**WHAT THE TASK ASKS**
Pull out of the data below the stretch of lines bounded by the one containing "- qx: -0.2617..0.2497" and the one containing "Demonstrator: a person", both bounds included, unchanged.

**MATERIAL FOR THIS EXERCISE**
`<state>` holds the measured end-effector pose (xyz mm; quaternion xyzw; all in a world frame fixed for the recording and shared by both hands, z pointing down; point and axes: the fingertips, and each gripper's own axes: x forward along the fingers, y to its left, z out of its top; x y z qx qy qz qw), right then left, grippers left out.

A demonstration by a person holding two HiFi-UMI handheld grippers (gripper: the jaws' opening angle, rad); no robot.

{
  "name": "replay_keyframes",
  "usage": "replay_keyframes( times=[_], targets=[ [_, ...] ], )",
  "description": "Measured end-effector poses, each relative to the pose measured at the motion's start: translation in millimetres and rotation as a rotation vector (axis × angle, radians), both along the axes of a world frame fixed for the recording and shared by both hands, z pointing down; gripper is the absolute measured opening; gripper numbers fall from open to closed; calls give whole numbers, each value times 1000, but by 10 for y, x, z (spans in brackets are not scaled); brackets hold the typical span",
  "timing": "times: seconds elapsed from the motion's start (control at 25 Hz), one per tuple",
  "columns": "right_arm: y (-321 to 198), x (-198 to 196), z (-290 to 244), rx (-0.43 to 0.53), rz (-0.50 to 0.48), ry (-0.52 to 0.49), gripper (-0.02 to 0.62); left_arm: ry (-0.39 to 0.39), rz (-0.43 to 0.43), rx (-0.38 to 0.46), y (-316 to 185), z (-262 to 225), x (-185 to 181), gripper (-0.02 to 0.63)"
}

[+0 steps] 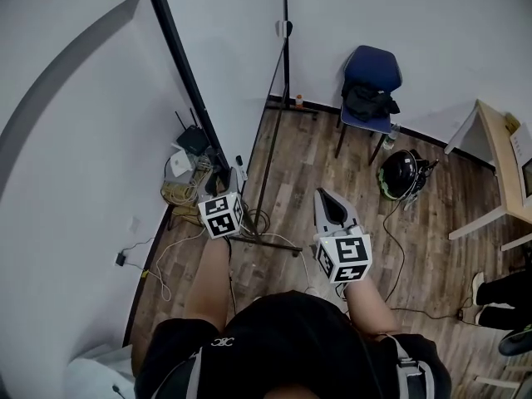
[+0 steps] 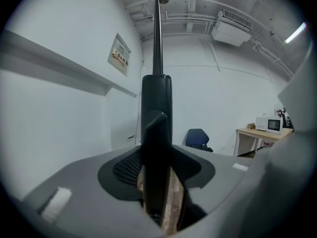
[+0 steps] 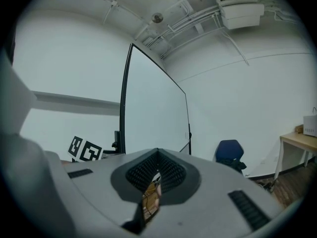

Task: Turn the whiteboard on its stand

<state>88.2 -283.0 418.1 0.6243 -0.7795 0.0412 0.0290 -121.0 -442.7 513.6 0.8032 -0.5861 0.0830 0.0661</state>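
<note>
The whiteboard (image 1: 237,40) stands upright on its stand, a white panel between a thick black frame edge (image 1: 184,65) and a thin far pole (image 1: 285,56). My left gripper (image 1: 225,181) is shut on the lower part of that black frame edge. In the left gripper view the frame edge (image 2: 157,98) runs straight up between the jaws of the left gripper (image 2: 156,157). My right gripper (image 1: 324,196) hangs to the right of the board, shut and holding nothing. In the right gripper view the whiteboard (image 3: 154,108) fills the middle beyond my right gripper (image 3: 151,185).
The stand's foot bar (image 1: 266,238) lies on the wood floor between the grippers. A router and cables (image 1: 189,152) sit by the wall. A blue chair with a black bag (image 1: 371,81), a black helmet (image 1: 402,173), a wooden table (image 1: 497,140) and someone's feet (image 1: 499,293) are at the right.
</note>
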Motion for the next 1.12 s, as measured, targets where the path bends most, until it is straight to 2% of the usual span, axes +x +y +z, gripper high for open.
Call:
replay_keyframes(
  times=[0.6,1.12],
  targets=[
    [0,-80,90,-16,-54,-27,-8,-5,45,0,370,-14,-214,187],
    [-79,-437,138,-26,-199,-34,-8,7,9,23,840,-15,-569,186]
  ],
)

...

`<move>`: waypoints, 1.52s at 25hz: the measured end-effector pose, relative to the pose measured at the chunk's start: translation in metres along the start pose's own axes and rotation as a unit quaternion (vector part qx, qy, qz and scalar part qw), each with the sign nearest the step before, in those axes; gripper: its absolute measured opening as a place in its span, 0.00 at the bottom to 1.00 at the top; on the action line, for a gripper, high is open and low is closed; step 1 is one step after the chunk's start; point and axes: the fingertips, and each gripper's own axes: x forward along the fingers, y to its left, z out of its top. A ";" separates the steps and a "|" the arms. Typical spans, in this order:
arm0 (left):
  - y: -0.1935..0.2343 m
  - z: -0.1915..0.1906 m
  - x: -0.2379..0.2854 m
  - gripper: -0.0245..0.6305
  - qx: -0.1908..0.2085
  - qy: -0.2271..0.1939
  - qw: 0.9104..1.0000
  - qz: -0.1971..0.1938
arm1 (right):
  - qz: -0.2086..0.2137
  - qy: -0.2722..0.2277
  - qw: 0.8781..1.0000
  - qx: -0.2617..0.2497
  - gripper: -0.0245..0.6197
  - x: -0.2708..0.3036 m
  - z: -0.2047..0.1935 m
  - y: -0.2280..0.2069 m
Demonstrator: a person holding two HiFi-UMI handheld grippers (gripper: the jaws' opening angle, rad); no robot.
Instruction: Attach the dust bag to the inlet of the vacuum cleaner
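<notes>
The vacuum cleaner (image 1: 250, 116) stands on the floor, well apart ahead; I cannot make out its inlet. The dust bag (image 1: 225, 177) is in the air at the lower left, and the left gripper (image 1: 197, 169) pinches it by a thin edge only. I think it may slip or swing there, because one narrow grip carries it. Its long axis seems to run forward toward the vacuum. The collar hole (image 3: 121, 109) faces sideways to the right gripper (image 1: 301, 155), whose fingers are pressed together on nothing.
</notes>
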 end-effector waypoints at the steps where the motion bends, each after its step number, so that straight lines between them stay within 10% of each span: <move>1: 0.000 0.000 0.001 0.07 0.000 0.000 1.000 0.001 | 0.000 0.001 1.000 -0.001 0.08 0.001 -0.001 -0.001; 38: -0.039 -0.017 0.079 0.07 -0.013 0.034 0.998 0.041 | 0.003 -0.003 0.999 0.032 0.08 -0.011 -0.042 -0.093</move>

**WRITTEN RESPONSE**
  - qx: -0.2617..0.2497
  - gripper: -0.0245..0.6197
  - x: -0.2708..0.3036 m
  - z: -0.2047..0.1935 m
  - y: -0.2280..0.2069 m
Demonstrator: a person holding two HiFi-UMI handheld grippers (gripper: the jaws' opening angle, rad); no robot.

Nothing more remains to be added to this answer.